The oversight panel has received 193 comment letters since unveiling the proposed rules in October. Amid the opposition, the SEC, which oversees the accounting panel, delayed implementation by five months, with big companies now expected to comply by Nov. 15.

"As we heard from many public companies, these requirements are tough, and they will entail extra work and cost," said William McDonough, chairman of the oversight panel, in a speech Tuesday to government officials and employees in Washington. But the goal of obtaining "the best possible assurance that a company's financial statements are reliable" is "simply too important to demand any less."

Kayla Gillan, one of the oversight panel's other four members, said the additional work "will result in increased audit fees." But she warned accountants that the new procedures shouldn't be used as "an excuse to price-gouge," and she urged any company that believes it is being overcharged for such work to contact the oversight board.

Auditors will be required to look at the internal controls themselves, in some cases doing walk-throughs of key stages of certain processes. Internal controls include systems to ensure processes as varied as the correct recording of revenue to the proper authorization of transactions between parties that have a relationship with the client, such as management and members of their immediate families.

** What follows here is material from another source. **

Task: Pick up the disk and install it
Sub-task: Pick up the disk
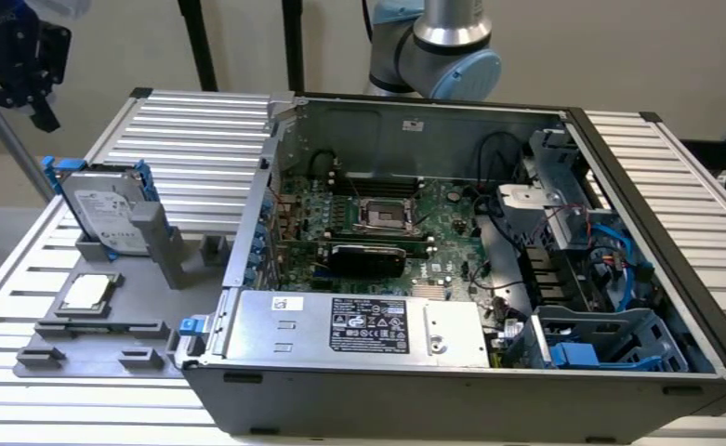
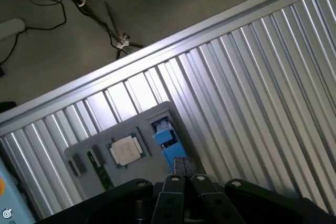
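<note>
While the disk (image 1: 105, 206) stands on edge in its grey holder (image 1: 165, 251) on the desk (image 1: 90, 409), beside the open case (image 1: 462, 390), nothing of the task looks done. My jaws are closed and empty, high above it. Pick-up and install are both left.

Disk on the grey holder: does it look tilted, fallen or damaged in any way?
Nothing stands out: the disk stands on its edge in the grey holder at the exterior view's left, with its blue frame around it. No damage is visible.
</note>
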Robot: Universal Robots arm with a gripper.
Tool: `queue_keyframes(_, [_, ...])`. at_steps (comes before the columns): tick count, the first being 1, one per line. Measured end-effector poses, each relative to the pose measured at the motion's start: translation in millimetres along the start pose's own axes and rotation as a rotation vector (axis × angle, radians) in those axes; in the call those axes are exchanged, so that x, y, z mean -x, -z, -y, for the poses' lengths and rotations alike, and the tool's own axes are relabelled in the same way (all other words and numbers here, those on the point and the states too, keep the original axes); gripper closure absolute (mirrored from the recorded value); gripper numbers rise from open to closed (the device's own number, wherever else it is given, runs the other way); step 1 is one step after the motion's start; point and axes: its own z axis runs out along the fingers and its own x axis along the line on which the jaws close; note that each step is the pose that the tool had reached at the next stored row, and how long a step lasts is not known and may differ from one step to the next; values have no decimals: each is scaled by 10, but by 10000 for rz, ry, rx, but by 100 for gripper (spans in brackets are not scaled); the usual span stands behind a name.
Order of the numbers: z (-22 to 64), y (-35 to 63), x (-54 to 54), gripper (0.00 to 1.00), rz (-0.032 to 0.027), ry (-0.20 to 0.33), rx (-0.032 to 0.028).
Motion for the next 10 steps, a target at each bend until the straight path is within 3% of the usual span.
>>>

Historically, auditors had to report to a company's management and audit committee if they found material deficiencies in a client's internal controls. But regulators noted that many recent accounting frauds resulted from managers' ability to exploit weaknesses in the systems.

Raymond Bromark, head of a group of national technical-accounting experts at PricewaterhouseCoopers LLP, said companies are at different stages of readiness for the new requirements. "Some have been very aggressive in anticipating the final standard and some have been hoping it goes away."

The oversight board provided for more flexibility than originally proposed in letting outside auditing firms rely on work by internal auditors and others. But outside auditors must give more weight to work done by experts who are independent of management. Auditors also will have more leeway than envisioned in testing controls at small and midsize firms.

Colleen Sayther, Financial Executives International's chief executive, said compromises like these were "a step in the right direction" but didn't go far enough. For example, she said she believes auditors generally should be able to rely more heavily on work they did in prior years. By documenting procedures that are often already well-established, "it is a tremendous amount of work for not a lot of benefit."

--Judith Burns contributed to this article.